--- Work request ---
With the images left out, print every entry that follows exactly.

--- Supplied information ---
╔══

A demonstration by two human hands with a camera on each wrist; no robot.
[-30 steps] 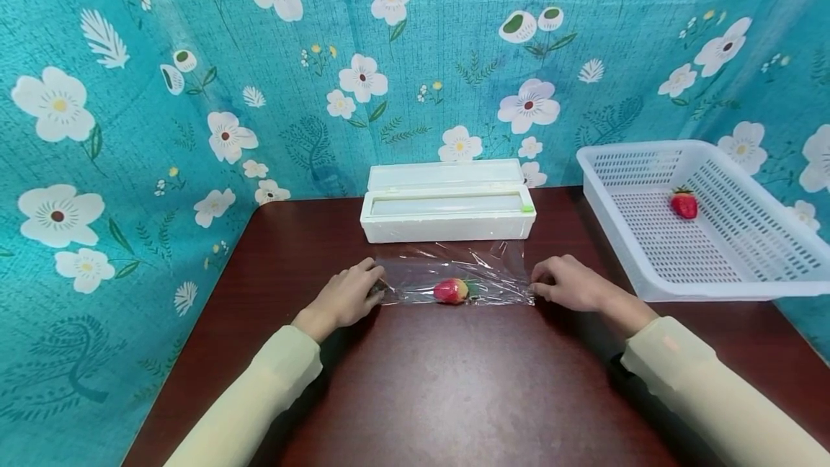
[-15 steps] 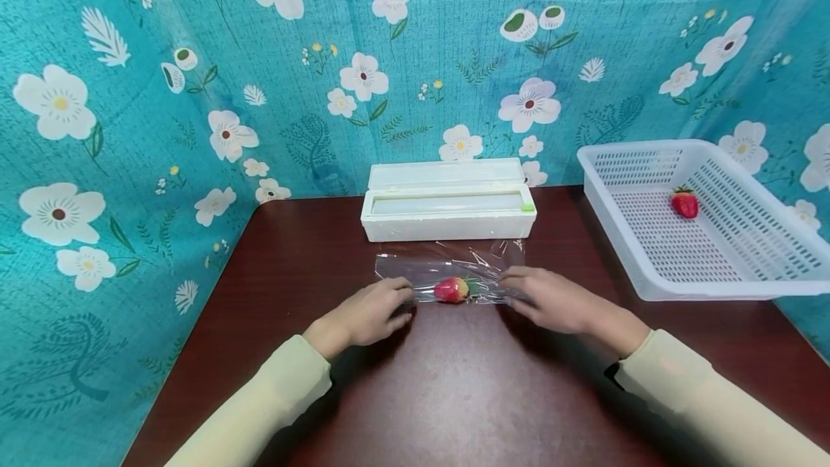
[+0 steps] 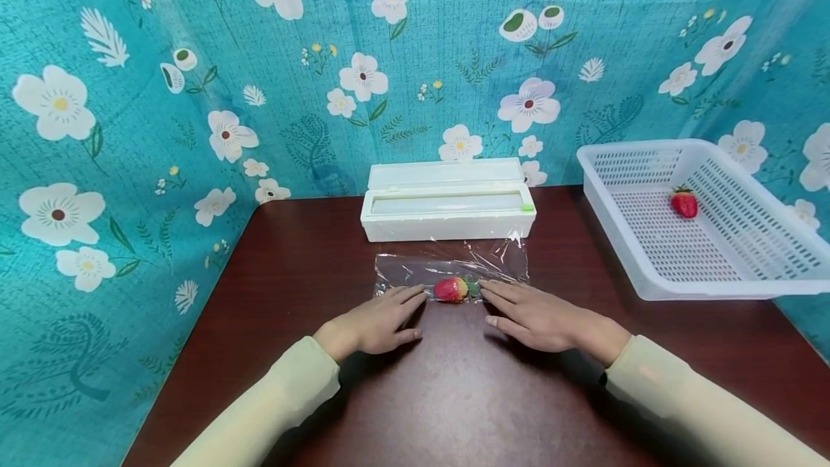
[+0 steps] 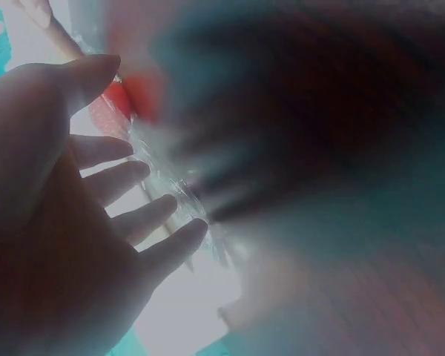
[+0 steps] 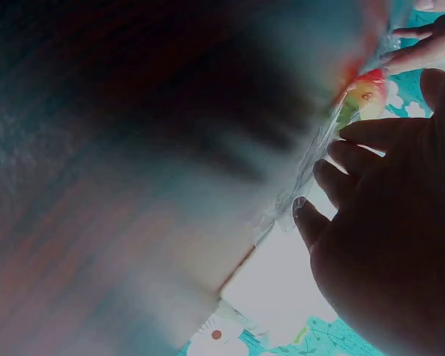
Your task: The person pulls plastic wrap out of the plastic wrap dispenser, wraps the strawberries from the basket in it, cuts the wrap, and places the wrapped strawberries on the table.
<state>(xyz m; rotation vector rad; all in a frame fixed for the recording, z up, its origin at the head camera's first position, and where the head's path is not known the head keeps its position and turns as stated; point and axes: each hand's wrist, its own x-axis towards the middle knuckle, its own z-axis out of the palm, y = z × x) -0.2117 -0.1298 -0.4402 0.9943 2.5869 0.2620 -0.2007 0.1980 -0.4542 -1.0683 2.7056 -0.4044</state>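
A strawberry (image 3: 447,290) lies at the near edge of a sheet of clear film (image 3: 428,267) on a dark table (image 3: 447,402), flanked by a person's two hands and backed by a white box (image 3: 447,230). The left hand (image 3: 375,320) and the right hand (image 3: 541,316) rest with fingers outstretched, fingertips at the film, gripping nothing. The berry's long axis runs crosswise, roughly parallel to the box's front, its tip toward the left hand, its leafy cap toward the right. It looks light and perhaps easily bruised (real fruit or model, one cannot tell), so a gentle pinch round its broad middle seems safest; the film looks thin, limp and slick, prone to wrinkling. A second strawberry (image 3: 684,204) sits in a white basket (image 3: 733,290) at right.
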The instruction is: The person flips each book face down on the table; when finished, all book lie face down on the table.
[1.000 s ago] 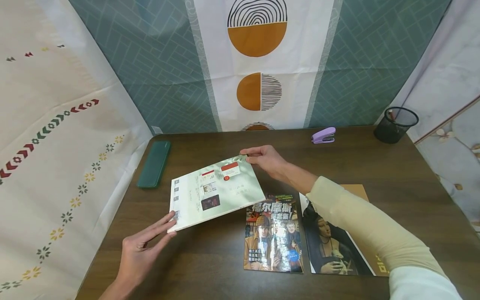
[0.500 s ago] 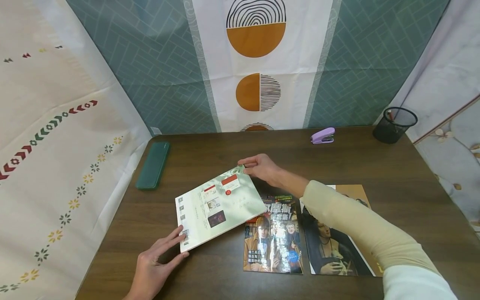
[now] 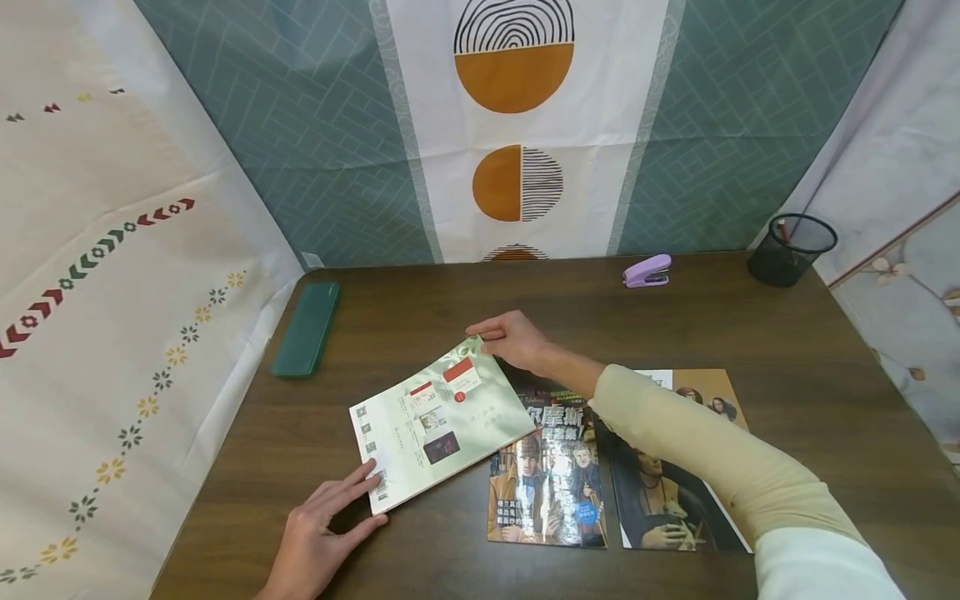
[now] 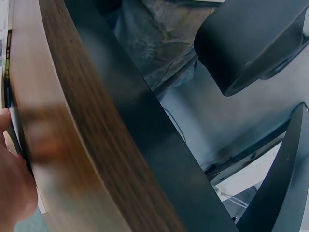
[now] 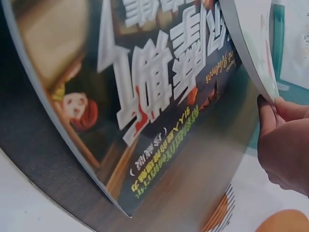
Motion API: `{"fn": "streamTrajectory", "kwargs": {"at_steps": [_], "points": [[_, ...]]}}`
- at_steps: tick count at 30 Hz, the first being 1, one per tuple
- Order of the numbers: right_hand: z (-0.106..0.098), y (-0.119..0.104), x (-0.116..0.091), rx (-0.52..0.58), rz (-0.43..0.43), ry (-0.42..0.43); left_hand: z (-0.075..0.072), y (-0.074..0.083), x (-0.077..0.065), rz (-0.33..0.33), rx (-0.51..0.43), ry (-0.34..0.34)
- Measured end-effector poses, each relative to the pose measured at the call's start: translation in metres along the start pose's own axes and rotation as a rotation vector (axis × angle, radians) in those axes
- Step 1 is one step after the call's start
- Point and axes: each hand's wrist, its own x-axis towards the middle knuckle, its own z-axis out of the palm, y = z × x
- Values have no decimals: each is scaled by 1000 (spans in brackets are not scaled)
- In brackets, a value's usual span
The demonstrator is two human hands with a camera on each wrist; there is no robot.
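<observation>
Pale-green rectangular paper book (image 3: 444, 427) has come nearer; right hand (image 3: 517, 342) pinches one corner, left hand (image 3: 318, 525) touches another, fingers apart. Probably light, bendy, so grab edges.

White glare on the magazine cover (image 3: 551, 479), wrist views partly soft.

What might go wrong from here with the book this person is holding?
In the head view, the green book overlaps the detective magazine, so lowering it might nudge or partly cover that cover. The right hand pinches just one corner, which could slip. The sleeve crosses over the portrait book and might drag it.
</observation>
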Motion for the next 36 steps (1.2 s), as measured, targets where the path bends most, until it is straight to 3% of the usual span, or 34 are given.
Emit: {"fn": "streamTrajectory", "kwargs": {"at_steps": [9,13,16,20,26,30,33,36], "points": [[1,5,-3,-106,-22,16,1,0,-1,0,60,-36],[3,6,-3,-173,-33,23,1,-2,1,56,86,-30],[4,9,-2,-216,-50,23,-1,-5,3,90,87,-63],[4,12,-2,-226,-73,20,-7,-13,11,100,53,-118],[2,15,-1,-172,-103,5,-19,-31,33,130,-50,-113],[0,13,-1,-191,-121,-1,-26,-44,48,55,-82,-166],[-2,13,-3,-211,-123,-20,-30,-52,57,-16,-45,-228],[-3,14,-7,-212,-125,-50,-32,-59,68,-42,24,-300]]}}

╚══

--- Result ---
A demonstration by two human hands with a camera on each wrist; no robot.
[-30 steps] 
[-15 steps] 
[+0 steps] 
[+0 steps] 
[+0 steps] 
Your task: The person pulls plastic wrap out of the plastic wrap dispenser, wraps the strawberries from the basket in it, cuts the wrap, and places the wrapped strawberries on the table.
<state>(xyz m; rotation vector rad; all in a frame fixed for the recording, z up, its origin at the head camera's first position, and where the head's path is not known the head keeps its position and turns as stated; point and axes: each hand's wrist, its own x-axis towards the middle knuckle, its own z-axis out of the palm, y = z × x) -0.2117 -0.1298 -0.4402 0.9943 2.5869 0.2620 -0.2007 0.1980 -0.4542 -1.0683 2.7056 -0.4044</state>
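A strawberry (image 3: 447,290) lies at the near edge of a sheet of clear film (image 3: 428,267) on a dark table (image 3: 447,402), flanked by a person's two hands and backed by a white box (image 3: 447,230). The left hand (image 3: 375,320) and the right hand (image 3: 541,316) rest with fingers outstretched, fingertips at the film, gripping nothing. The berry's long axis runs crosswise, roughly parallel to the box's front, its tip toward the left hand, its leafy cap toward the right. It looks light and perhaps easily bruised (real fruit or model, one cannot tell), so a gentle pinch round its broad middle seems safest; the film looks thin, limp and slick, prone to wrinkling. A second strawberry (image 3: 684,204) sits in a white basket (image 3: 733,290) at right.
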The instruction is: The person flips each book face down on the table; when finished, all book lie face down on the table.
[1.000 s ago] 
[0.500 s ago] 
[now] 
[now] 
[now] 
Motion API: `{"fn": "streamTrajectory", "kwargs": {"at_steps": [_], "points": [[_, ...]]}}`
- at_steps: tick count at 30 Hz, the first being 1, one per tuple
- Order of the numbers: right_hand: z (-0.106..0.098), y (-0.119..0.104), x (-0.116..0.091), rx (-0.52..0.58), rz (-0.43..0.43), ry (-0.42..0.43); left_hand: z (-0.075..0.072), y (-0.074..0.083), x (-0.077..0.065), rz (-0.33..0.33), rx (-0.51..0.43), ry (-0.34..0.34)
- Measured end-effector poses, each relative to the pose measured at the call's start: translation in metres along the start pose's own axes and rotation as a rotation vector (axis × angle, radians) in those axes
- Step 1 is one step after the call's start
- Point and axes: each hand's wrist, its own x-axis towards the middle knuckle, its own z-axis out of the palm, y = z × x
- Values have no decimals: each is scaled by 1000 (spans in brackets are not scaled)
- In brackets, a value's usual span
The demonstrator is two human hands with a camera on each wrist; there is no robot.
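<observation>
Pale-green rectangular paper book (image 3: 444, 427) has come nearer; right hand (image 3: 517, 342) pinches one corner, left hand (image 3: 318, 525) touches another, fingers apart. Probably light, bendy, so grab edges.

White glare on the magazine cover (image 3: 551, 479), wrist views partly soft.

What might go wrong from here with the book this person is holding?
In the head view, the green book overlaps the detective magazine, so lowering it might nudge or partly cover that cover. The right hand pinches just one corner, which could slip. The sleeve crosses over the portrait book and might drag it.
</observation>
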Motion for the next 36 steps (1.2 s), as measured, targets where the path bends most, until it is straight to 3% of the usual span, or 34 are given.
Emit: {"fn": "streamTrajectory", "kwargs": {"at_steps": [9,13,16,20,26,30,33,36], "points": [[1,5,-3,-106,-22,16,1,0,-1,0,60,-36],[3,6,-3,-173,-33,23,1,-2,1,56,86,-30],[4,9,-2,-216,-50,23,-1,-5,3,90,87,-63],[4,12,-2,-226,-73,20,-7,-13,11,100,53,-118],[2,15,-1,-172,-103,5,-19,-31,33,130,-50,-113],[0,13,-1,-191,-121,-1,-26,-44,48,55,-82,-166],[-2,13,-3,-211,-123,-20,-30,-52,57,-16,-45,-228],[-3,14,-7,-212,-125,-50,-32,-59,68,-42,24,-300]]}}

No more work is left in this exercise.